Only the lines below, from the one with "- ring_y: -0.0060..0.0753" through the one with "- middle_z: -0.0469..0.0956", are to be written out, exactly.

Segment Start: Material for the task

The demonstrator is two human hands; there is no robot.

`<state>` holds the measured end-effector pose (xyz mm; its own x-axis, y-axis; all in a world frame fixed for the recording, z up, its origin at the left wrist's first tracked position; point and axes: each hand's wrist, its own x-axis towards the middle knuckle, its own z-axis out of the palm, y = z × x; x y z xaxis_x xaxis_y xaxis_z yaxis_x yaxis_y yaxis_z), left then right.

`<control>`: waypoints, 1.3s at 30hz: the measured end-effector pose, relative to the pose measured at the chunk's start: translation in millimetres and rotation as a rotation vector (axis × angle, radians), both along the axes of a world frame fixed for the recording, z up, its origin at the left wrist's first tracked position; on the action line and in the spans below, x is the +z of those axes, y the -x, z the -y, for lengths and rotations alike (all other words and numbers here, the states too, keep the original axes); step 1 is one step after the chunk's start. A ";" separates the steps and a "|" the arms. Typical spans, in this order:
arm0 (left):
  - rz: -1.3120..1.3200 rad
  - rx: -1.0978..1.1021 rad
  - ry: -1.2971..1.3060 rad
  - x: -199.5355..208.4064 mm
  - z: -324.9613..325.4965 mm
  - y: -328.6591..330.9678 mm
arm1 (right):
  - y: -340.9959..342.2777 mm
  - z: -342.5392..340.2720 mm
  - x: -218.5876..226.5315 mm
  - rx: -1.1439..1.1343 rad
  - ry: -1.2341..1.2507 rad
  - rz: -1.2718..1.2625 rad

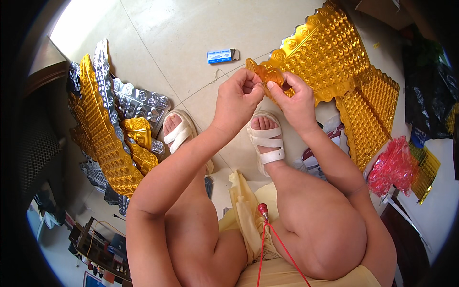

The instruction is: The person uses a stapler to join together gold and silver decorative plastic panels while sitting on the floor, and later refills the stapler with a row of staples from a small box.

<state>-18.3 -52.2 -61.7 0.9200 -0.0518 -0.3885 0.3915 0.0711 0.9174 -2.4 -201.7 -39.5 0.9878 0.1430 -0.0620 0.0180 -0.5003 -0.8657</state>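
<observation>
In front of me, above the floor, my right hand (297,98) is closed round an amber, see-through roll of tape (272,76), thumb on its near side. My left hand (241,95) is beside it, thumb and fingertips pinched together at the roll's edge. What lies in that pinch is too small to make out. Just beyond the roll, a large embossed gold foil sheet (330,48) with a scalloped edge spreads to the far right. A small blue and white box (221,56) with an open end lies on the floor beyond my left hand.
Folded gold foil pieces (103,129) and silver foil pieces (138,100) stand at the left. Right of my legs are a bundle in pink-red plastic (393,167) and black plastic bags (428,95). A cluttered shelf (98,244) is at lower left. A red cord (287,253) hangs before me.
</observation>
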 end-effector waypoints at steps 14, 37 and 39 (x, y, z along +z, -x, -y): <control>-0.445 0.108 0.461 11.9 -5.5 0.3 | -3.1 9.0 4.2 0.317 0.310 0.540; -0.491 -0.085 0.508 -7.0 -4.4 19.0 | 16.5 21.7 -5.6 0.375 0.344 0.561; -0.569 0.008 0.685 -3.2 -2.6 19.0 | 15.2 22.4 -4.5 0.381 0.358 0.604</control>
<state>-37.3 -49.7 -65.0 0.5981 -0.4351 -0.6730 0.7723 0.5374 0.3388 -17.6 -224.1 -44.0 0.7524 0.5497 0.3628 0.6584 -0.6109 -0.4397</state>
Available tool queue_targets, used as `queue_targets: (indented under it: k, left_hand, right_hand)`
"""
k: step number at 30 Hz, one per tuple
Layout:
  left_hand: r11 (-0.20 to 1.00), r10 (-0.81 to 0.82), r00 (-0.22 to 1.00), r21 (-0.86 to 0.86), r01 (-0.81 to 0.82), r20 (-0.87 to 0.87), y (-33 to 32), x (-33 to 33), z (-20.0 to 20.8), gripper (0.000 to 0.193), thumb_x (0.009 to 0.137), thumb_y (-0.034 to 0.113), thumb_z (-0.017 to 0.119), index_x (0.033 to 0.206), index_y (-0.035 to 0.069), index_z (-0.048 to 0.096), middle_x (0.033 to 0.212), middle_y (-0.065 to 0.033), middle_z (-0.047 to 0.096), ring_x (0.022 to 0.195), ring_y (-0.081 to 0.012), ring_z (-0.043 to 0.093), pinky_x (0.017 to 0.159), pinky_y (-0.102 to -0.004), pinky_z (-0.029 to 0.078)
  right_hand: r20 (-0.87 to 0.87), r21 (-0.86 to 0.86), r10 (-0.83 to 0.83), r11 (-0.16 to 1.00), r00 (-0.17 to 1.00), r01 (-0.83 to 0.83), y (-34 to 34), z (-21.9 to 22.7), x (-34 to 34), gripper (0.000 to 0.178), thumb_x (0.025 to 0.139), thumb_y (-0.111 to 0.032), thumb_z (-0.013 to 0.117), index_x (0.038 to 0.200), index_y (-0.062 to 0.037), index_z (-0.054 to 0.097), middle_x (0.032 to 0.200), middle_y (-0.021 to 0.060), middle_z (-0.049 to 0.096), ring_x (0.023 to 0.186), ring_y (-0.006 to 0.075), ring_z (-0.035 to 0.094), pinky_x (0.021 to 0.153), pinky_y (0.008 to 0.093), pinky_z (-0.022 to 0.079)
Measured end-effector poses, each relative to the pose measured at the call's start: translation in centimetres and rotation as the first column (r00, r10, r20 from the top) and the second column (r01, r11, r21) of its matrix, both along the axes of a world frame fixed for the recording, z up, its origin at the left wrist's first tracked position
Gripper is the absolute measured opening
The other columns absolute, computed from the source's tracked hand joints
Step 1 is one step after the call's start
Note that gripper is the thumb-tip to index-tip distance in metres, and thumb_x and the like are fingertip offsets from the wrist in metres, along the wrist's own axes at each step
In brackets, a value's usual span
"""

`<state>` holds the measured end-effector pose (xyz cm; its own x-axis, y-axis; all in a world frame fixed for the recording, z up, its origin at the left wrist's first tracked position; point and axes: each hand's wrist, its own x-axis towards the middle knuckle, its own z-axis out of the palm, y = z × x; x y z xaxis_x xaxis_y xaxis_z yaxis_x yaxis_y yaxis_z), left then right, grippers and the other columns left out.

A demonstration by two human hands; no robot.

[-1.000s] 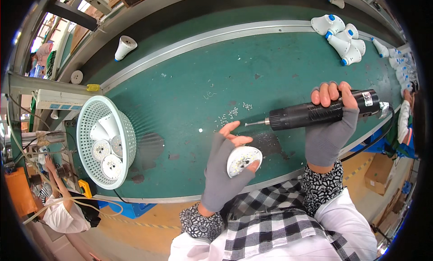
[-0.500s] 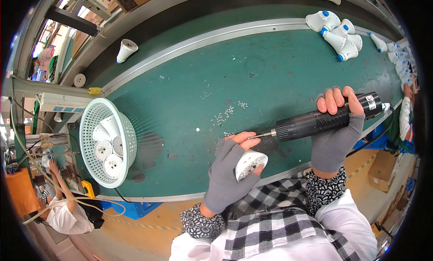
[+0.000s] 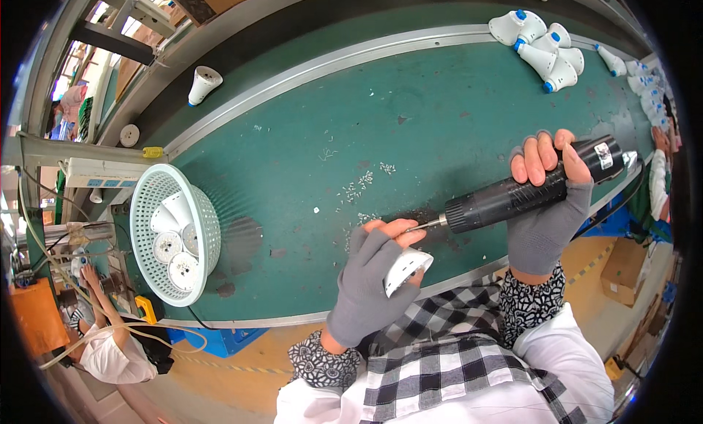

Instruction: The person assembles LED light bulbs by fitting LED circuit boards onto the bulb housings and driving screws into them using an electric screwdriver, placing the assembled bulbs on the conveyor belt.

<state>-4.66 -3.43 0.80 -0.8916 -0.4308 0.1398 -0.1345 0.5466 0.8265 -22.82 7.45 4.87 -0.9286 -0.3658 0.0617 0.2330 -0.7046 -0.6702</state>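
My left hand (image 3: 372,285), in a grey fingerless glove, is closed around a white lamp housing (image 3: 407,270). Its wide end is turned toward my right side, and my palm covers the rest. With thumb and fingertips the same hand meets the bit tip of a black electric screwdriver (image 3: 505,203). Gloved alike, my right hand (image 3: 548,197) is wrapped round the screwdriver's rear body, its bit pointing left. Whether a screw sits at the tip is too small to tell. Several tiny screws (image 3: 354,190) lie loose on the green work surface (image 3: 293,146) beyond my left hand.
On the left stands a pale green basket (image 3: 212,219) with several white lamp housings in it. More housings with blue tips (image 3: 542,54) are heaped at the far right. A single housing (image 3: 205,81) stands beyond the metal rail (image 3: 322,67). A co-worker (image 3: 121,343) is at lower left.
The lamp housing has turned in my left hand, so its dotted end face shows less than before. The screwdriver bit stays at my left fingertips, with only a slight shift.
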Motion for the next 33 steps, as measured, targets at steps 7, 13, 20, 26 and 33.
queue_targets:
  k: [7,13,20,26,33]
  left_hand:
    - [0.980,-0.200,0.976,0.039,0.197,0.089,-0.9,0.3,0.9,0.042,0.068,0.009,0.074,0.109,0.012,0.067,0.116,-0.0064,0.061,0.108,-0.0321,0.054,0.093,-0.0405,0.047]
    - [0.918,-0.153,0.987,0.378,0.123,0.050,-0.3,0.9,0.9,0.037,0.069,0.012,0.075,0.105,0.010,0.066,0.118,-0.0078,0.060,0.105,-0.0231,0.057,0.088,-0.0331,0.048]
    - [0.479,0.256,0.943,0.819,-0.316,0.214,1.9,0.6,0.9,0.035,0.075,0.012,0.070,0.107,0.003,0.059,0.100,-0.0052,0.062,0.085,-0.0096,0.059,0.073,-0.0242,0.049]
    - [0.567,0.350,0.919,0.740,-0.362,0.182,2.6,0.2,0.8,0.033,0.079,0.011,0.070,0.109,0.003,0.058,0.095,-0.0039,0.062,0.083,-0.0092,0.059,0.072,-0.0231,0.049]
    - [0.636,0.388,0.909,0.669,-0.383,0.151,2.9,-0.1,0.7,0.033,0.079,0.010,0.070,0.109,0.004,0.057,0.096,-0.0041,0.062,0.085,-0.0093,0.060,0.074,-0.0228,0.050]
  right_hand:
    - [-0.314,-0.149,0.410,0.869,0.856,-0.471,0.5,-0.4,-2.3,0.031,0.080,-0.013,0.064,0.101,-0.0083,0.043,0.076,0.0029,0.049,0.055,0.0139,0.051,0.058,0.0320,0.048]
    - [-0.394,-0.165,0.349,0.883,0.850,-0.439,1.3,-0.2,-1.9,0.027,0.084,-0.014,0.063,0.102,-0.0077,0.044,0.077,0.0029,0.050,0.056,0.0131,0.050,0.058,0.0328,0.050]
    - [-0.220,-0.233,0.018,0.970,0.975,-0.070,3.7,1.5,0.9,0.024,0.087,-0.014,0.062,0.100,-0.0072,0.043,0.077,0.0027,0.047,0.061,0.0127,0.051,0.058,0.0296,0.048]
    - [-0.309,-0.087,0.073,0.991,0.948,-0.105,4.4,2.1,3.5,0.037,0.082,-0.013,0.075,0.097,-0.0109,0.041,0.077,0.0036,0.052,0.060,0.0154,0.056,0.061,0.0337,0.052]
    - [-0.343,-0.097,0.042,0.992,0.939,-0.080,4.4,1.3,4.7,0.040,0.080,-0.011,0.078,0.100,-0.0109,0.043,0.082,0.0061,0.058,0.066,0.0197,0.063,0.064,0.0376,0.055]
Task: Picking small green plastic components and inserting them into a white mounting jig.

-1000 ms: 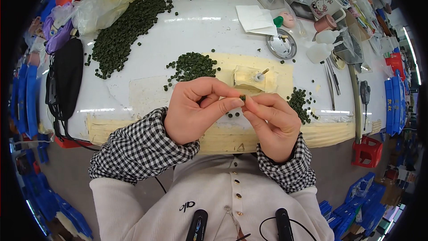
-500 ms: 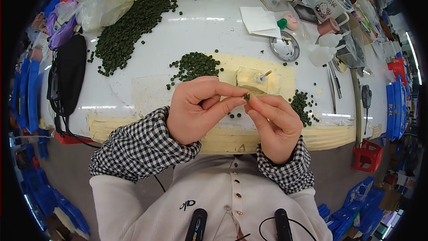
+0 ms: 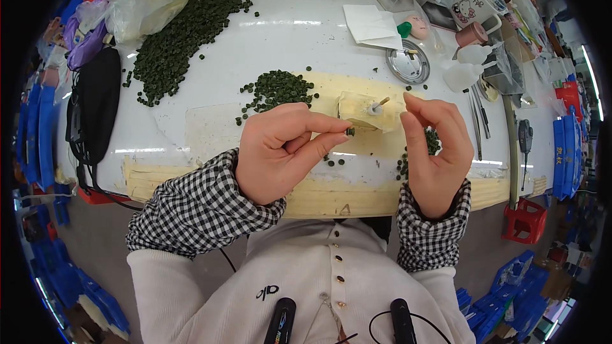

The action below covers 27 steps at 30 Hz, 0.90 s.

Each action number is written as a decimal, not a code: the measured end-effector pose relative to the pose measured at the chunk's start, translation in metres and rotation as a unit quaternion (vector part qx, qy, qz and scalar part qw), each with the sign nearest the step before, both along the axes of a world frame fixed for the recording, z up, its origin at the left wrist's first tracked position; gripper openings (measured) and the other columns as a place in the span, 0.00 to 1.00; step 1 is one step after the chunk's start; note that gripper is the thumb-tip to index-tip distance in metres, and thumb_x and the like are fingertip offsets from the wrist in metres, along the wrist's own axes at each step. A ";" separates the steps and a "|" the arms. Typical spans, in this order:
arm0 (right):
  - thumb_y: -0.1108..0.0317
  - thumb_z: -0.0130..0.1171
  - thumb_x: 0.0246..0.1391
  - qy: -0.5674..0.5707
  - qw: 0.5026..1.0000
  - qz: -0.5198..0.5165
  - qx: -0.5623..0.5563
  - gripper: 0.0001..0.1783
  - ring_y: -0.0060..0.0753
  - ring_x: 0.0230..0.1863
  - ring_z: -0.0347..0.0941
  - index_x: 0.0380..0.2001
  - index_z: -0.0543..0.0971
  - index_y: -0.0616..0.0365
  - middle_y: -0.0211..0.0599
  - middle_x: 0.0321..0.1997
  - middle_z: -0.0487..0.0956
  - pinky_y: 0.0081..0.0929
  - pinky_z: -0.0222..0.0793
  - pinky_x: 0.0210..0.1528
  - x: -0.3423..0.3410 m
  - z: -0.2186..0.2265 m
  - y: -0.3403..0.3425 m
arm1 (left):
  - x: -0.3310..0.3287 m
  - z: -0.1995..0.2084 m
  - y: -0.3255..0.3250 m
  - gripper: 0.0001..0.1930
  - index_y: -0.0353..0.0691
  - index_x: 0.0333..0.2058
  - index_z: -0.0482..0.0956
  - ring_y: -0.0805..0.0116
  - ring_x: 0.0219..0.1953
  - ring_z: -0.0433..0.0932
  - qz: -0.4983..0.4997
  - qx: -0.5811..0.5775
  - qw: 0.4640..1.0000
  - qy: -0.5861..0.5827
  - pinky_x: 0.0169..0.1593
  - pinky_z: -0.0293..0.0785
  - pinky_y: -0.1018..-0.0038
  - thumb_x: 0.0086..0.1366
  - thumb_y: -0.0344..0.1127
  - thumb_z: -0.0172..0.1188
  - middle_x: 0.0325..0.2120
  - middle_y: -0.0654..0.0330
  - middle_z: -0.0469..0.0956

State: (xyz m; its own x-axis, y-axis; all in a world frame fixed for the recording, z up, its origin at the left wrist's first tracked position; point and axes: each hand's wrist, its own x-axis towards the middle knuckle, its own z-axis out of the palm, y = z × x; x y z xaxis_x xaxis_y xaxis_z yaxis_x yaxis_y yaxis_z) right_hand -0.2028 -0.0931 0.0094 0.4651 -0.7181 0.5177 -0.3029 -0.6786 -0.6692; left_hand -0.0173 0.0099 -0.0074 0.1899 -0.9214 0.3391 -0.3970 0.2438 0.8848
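Note:
Between the thumb and forefinger of my left hand [image 3: 277, 153] is a small dark green ribbed round piece [image 3: 350, 132]. My right hand [image 3: 440, 150] is apart from it to the right, its thumb and forefinger parted with nothing seen between them. Just beyond the held piece stands a pale yellow block [image 3: 357, 105] with a white peg and a thin brown stick on top. A small pile of dark green pieces [image 3: 280, 89] lies beyond my left hand. Another small pile [image 3: 432, 142] is partly hidden behind my right hand.
A large heap of dark green pieces [image 3: 172, 57] spreads over the far left of the white table [image 3: 293, 44], by plastic bags [image 3: 153, 9] and a black pouch [image 3: 102, 102]. To the right are a round metal dish [image 3: 398, 67], tweezers [image 3: 475, 121], white bottles [image 3: 462, 76] and a mug [image 3: 472, 9].
My right hand has let go of the small green piece and moved right, its fingers parting. My left hand still pinches the piece in nearly the same place.

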 end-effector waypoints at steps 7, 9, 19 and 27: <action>0.74 0.64 0.45 0.077 0.996 0.031 -0.013 0.09 0.33 0.29 0.71 0.32 0.79 0.63 0.37 0.27 0.76 0.26 0.67 0.33 0.009 -0.005 -0.018 | 0.000 -0.001 -0.001 0.10 0.37 0.35 0.82 0.81 0.17 0.55 0.004 0.002 1.000 -0.008 0.23 0.52 0.80 0.52 0.23 0.65 0.12 0.72 0.57; 0.74 0.64 0.45 0.079 0.996 0.038 -0.002 0.08 0.32 0.29 0.71 0.31 0.79 0.64 0.37 0.27 0.76 0.26 0.67 0.32 0.009 -0.006 -0.019 | 0.000 -0.002 -0.001 0.10 0.37 0.35 0.82 0.81 0.17 0.55 0.001 0.000 1.000 -0.008 0.23 0.52 0.80 0.52 0.23 0.65 0.12 0.72 0.57; 0.77 0.61 0.49 -0.044 0.993 0.109 -0.015 0.05 0.31 0.33 0.73 0.31 0.77 0.65 0.39 0.31 0.77 0.22 0.68 0.36 0.001 0.020 0.005 | 0.001 -0.003 -0.001 0.10 0.37 0.36 0.82 0.81 0.17 0.56 -0.012 0.008 1.000 -0.010 0.23 0.52 0.80 0.53 0.23 0.65 0.12 0.71 0.57; 0.78 0.55 0.55 -0.133 0.965 0.188 0.123 0.04 0.29 0.34 0.76 0.34 0.73 0.66 0.40 0.34 0.77 0.20 0.73 0.37 0.015 -0.002 0.009 | 0.000 -0.002 0.000 0.10 0.38 0.36 0.82 0.81 0.16 0.56 -0.021 0.016 1.000 0.001 0.23 0.52 0.80 0.53 0.23 0.64 0.13 0.71 0.58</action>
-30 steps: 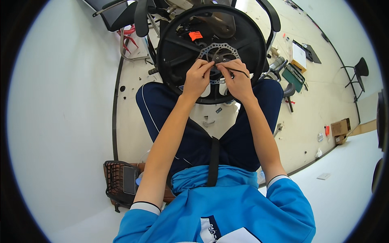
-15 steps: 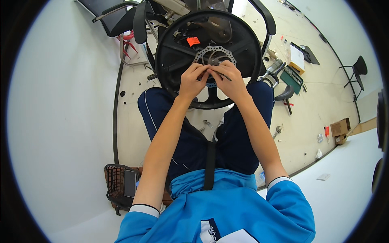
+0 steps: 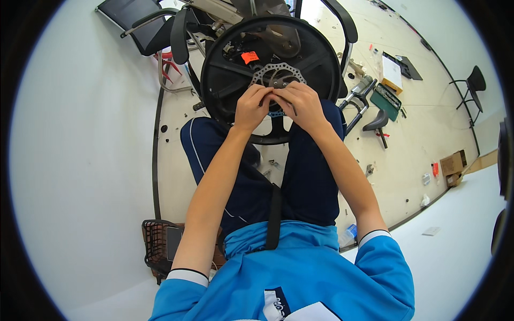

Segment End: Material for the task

Exercise output:
  - ring_y: -0.0060..0.0753
  - ring_x: 0.0230..0.1863
  - ring_z: -0.0347..0.0941
  - index_x: 0.0380..0.2001
  - index_z: -0.0543..0.0971
  - index_y: -0.0616..0.0365
  - middle_y: -0.0211..0.0599
  - middle_x: 0.0321..0.1997
  - middle_z: -0.0487..0.0956
  - pinky_y: 0.0081..0.0929
  - pinky_z: -0.0222..0.0793
  - pinky_x: 0.0210..0.1528
  - x: -0.3423..0.3410 m
  - z: -0.2186..0.2265 m
  - y: -0.3403..0.3425 m
arm1 (left):
  - x: -0.3310..0.3287 m
  - z: -0.1995..0.2084 m
  - y: -0.3255..0.3250 m
  - gripper: 0.0001..0.1930
  - index_y: -0.0353..0.0691
  - index_x: 0.0333..0.2058
  - index_z: -0.0482..0.0956
  - ring_y: -0.0805..0.0116
  - ring_x: 0.0219..0.1953
  - ring_z: -0.0433..0.0932
  - qz: -0.4983..0.4997
  - qx: -0.5811..0.5775
  - qw: 0.4640..1.0000
  - qy: -0.5861..0.5827
  - pinky_x: 0.0169..0.1593
  - pinky_z: -0.0293..0.0785
  - pinky_y: -0.1018..-0.0038
  - thumb_x: 0.0086..0.1366
  - thumb_y: -0.0344..0.1127
  - thumb_z: -0.0172..0.1188
  - middle_x: 0.0325..0.2120
  - middle_y: -0.0654..0.0330
  - middle_z: -0.0469..0.0956

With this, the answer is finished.